Belarus minister praises police’s work during elections. Who to blame for beating Belsat cameraman?


Belarusian Interior Minister Ihar Shunevich has extended thanks to his subordinates for ‘hard work’ during last week’s elections to local councils of deputies.

According to the top official, the elections were an ‘addition serious test for police officers and military personnel’.

Despite the ‘considerable physical and psychological stress’, the police showed a high level of professionalism, endurance and political maturity, Shunevich believes.

Belsat journalists and independent observers uncovered massive violations of the electoral code during the Sunday elections. Belsat TV cameraman Andrus Kozel was severely beaten by the police at a polling station in Minsk. Our colleague, an observer at the elections to local councils of deputies, was livestreaming the process of voting on his Facebook. According to the police, as Andrus Kozel ‘ignored their demands, offered resistance to a police officer, grabbed the officer by his uniform’, they decided to use force against him. Notably, the journalist said he had been punched in the head four times. The report also notes that he ‘damaged a glass door with his foot’.
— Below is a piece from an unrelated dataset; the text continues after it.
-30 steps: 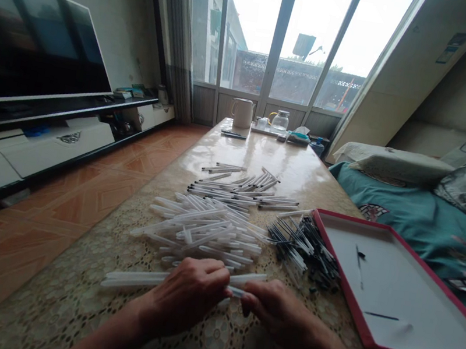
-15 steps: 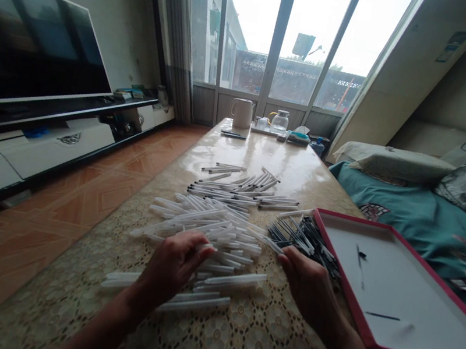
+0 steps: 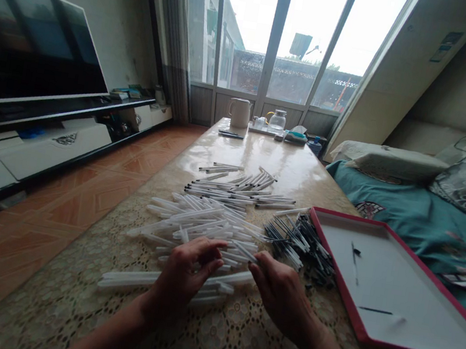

On Monday, Kozel was tried for disobedience, but judge Ivan Kastsyan decided to send the case back to the police. The cameraman was released in court.

18,110 deputies were elected to the local councils of Belarus on February, 18. Early voting kicked off in Belarus on February, 13. There might have been many rigged votes from Tuesday till Saturday, observers warned.

“These elections, like many others, have been dominated by massive falsifications, suppression of the opposition representatives, unfair formation of election commissions, media manipulation, and attacks on the independent media,” the European People’s Party, the largest political formation in the EP, stressed in Tuesday’s statement.